**Task requirements**
Copy each line of the listing below exactly.

**Recorded data**
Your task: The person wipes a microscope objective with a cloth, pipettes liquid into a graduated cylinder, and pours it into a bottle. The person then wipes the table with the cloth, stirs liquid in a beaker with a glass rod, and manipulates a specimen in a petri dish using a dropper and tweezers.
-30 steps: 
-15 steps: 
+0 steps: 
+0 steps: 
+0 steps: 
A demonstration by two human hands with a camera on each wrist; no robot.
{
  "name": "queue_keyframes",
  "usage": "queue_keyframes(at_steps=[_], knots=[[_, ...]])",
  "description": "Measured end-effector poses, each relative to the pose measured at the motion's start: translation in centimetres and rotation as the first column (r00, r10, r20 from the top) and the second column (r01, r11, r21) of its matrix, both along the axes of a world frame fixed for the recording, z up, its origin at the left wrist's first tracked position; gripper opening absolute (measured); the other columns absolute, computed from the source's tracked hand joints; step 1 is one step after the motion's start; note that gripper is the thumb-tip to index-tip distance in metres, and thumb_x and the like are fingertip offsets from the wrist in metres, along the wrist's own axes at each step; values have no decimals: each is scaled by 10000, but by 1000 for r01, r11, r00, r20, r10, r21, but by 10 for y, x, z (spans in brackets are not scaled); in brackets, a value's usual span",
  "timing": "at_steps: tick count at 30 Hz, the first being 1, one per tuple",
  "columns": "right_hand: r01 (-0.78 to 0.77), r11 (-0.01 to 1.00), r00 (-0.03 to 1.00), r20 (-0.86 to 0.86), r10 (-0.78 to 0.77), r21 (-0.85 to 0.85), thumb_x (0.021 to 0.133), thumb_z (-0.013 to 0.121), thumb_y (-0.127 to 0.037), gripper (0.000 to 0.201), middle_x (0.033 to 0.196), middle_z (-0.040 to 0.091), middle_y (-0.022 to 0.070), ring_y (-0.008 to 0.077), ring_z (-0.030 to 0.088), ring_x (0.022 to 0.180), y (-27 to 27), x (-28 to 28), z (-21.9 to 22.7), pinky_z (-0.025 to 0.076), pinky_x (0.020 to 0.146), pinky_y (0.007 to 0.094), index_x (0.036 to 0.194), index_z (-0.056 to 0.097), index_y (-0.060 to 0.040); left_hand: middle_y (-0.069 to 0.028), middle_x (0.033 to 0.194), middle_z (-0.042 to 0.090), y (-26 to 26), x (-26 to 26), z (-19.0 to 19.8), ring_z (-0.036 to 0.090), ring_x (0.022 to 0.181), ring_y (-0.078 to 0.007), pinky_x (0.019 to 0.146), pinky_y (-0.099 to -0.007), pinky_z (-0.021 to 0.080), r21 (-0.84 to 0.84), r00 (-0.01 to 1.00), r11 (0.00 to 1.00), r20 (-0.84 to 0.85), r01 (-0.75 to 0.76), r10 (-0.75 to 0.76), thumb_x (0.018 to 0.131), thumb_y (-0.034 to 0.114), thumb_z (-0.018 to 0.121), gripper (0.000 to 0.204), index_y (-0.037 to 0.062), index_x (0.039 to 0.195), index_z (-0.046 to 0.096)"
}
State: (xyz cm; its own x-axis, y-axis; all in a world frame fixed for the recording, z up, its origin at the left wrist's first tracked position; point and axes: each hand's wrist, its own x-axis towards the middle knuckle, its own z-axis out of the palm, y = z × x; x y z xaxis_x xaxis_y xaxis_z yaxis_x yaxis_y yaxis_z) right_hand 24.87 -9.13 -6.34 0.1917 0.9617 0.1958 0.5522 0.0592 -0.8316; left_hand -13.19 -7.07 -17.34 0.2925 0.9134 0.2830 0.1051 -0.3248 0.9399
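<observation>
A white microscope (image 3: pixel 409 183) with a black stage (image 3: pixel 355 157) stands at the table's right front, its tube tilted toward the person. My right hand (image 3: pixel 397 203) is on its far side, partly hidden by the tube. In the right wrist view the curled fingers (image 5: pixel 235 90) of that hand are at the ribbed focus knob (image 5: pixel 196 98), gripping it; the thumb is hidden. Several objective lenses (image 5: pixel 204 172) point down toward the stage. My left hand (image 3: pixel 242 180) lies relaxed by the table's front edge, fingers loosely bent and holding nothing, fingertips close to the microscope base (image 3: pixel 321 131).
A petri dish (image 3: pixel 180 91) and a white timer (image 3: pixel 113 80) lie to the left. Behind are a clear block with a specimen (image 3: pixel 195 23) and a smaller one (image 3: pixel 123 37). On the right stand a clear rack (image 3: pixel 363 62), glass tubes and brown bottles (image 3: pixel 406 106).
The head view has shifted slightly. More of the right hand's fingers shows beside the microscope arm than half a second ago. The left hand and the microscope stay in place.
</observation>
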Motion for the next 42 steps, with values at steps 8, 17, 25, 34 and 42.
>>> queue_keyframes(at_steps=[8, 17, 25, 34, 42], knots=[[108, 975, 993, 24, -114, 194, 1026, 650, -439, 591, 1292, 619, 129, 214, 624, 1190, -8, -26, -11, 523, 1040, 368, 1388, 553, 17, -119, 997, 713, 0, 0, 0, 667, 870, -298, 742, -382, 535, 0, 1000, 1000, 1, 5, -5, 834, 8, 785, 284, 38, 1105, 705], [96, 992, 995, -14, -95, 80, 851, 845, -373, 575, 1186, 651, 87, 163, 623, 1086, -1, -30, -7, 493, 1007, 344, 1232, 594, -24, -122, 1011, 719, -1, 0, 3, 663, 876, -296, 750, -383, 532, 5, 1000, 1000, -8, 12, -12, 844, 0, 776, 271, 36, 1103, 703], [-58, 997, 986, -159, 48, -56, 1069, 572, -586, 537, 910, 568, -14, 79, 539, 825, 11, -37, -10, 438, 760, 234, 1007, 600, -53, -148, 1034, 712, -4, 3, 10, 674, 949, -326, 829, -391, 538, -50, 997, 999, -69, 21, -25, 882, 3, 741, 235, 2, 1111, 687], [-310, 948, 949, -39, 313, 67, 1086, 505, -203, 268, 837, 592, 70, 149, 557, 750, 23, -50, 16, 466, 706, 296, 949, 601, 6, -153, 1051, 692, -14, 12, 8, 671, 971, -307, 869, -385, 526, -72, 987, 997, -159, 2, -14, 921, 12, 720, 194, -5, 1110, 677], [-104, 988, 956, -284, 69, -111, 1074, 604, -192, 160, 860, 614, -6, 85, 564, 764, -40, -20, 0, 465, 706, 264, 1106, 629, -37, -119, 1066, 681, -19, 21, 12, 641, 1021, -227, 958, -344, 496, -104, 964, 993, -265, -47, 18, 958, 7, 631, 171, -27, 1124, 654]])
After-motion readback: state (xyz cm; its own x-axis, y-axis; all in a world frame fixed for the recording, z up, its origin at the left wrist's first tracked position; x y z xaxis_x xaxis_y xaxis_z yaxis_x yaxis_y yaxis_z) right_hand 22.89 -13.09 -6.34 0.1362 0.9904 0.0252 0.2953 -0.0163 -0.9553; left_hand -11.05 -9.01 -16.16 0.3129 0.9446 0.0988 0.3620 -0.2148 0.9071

**Result**
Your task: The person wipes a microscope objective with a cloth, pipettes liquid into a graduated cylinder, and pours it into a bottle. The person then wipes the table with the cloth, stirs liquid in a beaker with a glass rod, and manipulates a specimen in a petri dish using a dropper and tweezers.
-30 steps: 
-15 steps: 
+0 steps: 
+0 steps: 
+0 steps: 
A demonstration by two human hands with a camera on each wrist; no robot.
{
  "name": "queue_keyframes",
  "usage": "queue_keyframes(at_steps=[_], knots=[[_, ...]])",
  "description": "Measured end-effector poses, each relative to the pose measured at the motion's start: translation in centimetres and rotation as the first column (r00, r10, r20 from the top) and the second column (r01, r11, r21) of its matrix, both along the axes of a world frame fixed for the recording, z up, its origin at the left wrist's first tracked position; gripper opening absolute (measured); the other columns absolute, computed from the source's tracked hand joints; step 1 is one step after the motion's start; note that gripper is the thumb-tip to index-tip distance in metres, and thumb_x and the like are fingertip offsets from the wrist in metres, along the wrist's own axes at each step; values have no decimals: each is scaled by 10000, but by 1000 for r01, r11, r00, r20, r10, r21, but by 10 for y, x, z (spans in brackets are not scaled); in brackets, a value's usual span",
  "timing": "at_steps: tick count at 30 Hz, the first being 1, one per tuple",
  "columns": "right_hand: r01 (-0.78 to 0.77), r11 (-0.01 to 1.00), r00 (-0.03 to 1.00), r20 (-0.86 to 0.86), r10 (-0.78 to 0.77), r21 (-0.85 to 0.85), thumb_x (0.021 to 0.133), thumb_z (-0.013 to 0.121), thumb_y (-0.127 to 0.037), gripper (0.000 to 0.201), middle_x (0.033 to 0.196), middle_z (-0.040 to 0.091), middle_y (-0.022 to 0.070), ring_y (-0.008 to 0.077), ring_z (-0.030 to 0.088), ring_x (0.022 to 0.180), y (-27 to 27), x (-28 to 28), z (-21.9 to 22.7), pinky_z (-0.025 to 0.076), pinky_x (0.020 to 0.146), pinky_y (0.007 to 0.094), index_x (0.036 to 0.194), index_z (-0.056 to 0.097), index_y (-0.060 to 0.040); left_hand: middle_y (-0.069 to 0.028), middle_x (0.033 to 0.194), middle_z (-0.042 to 0.090), y (-26 to 26), x (-26 to 26), z (-19.0 to 19.8), ring_z (-0.036 to 0.090), ring_x (0.022 to 0.181), ring_y (-0.078 to 0.007), pinky_x (0.019 to 0.146), pinky_y (-0.099 to -0.007), pinky_z (-0.021 to 0.080), r21 (-0.84 to 0.84), r00 (-0.01 to 1.00), r11 (0.00 to 1.00), r20 (-0.84 to 0.85), r01 (-0.75 to 0.76), r10 (-0.75 to 0.76), thumb_x (0.018 to 0.131), thumb_y (-0.034 to 0.114), thumb_z (-0.018 to 0.121), gripper (0.000 to 0.204), index_y (-0.037 to 0.062), index_x (0.039 to 0.195), index_z (-0.046 to 0.096)"
}
State: (xyz cm; its own x-axis, y-axis; all in a world frame fixed for the recording, z up, its origin at the left wrist's first tracked position; point and axes: each hand's wrist, its own x-axis towards the middle knuckle, its own z-axis out of the palm, y = z × x; x y z xaxis_x xaxis_y xaxis_z yaxis_x yaxis_y yaxis_z) right_hand 24.87 -9.13 -6.34 0.1917 0.9617 0.1958 0.5522 0.0592 -0.8316; left_hand -13.19 -7.07 -17.34 0.2925 0.9134 0.2830 0.1051 -0.3248 0.9399
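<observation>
A white microscope (image 3: pixel 409 183) with a black stage (image 3: pixel 355 157) stands at the table's right front, its tube tilted toward the person. My right hand (image 3: pixel 397 203) is on its far side, partly hidden by the tube. In the right wrist view the curled fingers (image 5: pixel 235 90) of that hand are at the ribbed focus knob (image 5: pixel 196 98), gripping it; the thumb is hidden. Several objective lenses (image 5: pixel 204 172) point down toward the stage. My left hand (image 3: pixel 242 180) lies relaxed by the table's front edge, fingers loosely bent and holding nothing, fingertips close to the microscope base (image 3: pixel 321 131).
A petri dish (image 3: pixel 180 91) and a white timer (image 3: pixel 113 80) lie to the left. Behind are a clear block with a specimen (image 3: pixel 195 23) and a smaller one (image 3: pixel 123 37). On the right stand a clear rack (image 3: pixel 363 62), glass tubes and brown bottles (image 3: pixel 406 106).
The head view has shifted slightly. More of the right hand's fingers shows beside the microscope arm than half a second ago. The left hand and the microscope stay in place.
</observation>
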Motion for the next 42 steps, with values at steps 8, 17, 25, 34 and 42.
>>> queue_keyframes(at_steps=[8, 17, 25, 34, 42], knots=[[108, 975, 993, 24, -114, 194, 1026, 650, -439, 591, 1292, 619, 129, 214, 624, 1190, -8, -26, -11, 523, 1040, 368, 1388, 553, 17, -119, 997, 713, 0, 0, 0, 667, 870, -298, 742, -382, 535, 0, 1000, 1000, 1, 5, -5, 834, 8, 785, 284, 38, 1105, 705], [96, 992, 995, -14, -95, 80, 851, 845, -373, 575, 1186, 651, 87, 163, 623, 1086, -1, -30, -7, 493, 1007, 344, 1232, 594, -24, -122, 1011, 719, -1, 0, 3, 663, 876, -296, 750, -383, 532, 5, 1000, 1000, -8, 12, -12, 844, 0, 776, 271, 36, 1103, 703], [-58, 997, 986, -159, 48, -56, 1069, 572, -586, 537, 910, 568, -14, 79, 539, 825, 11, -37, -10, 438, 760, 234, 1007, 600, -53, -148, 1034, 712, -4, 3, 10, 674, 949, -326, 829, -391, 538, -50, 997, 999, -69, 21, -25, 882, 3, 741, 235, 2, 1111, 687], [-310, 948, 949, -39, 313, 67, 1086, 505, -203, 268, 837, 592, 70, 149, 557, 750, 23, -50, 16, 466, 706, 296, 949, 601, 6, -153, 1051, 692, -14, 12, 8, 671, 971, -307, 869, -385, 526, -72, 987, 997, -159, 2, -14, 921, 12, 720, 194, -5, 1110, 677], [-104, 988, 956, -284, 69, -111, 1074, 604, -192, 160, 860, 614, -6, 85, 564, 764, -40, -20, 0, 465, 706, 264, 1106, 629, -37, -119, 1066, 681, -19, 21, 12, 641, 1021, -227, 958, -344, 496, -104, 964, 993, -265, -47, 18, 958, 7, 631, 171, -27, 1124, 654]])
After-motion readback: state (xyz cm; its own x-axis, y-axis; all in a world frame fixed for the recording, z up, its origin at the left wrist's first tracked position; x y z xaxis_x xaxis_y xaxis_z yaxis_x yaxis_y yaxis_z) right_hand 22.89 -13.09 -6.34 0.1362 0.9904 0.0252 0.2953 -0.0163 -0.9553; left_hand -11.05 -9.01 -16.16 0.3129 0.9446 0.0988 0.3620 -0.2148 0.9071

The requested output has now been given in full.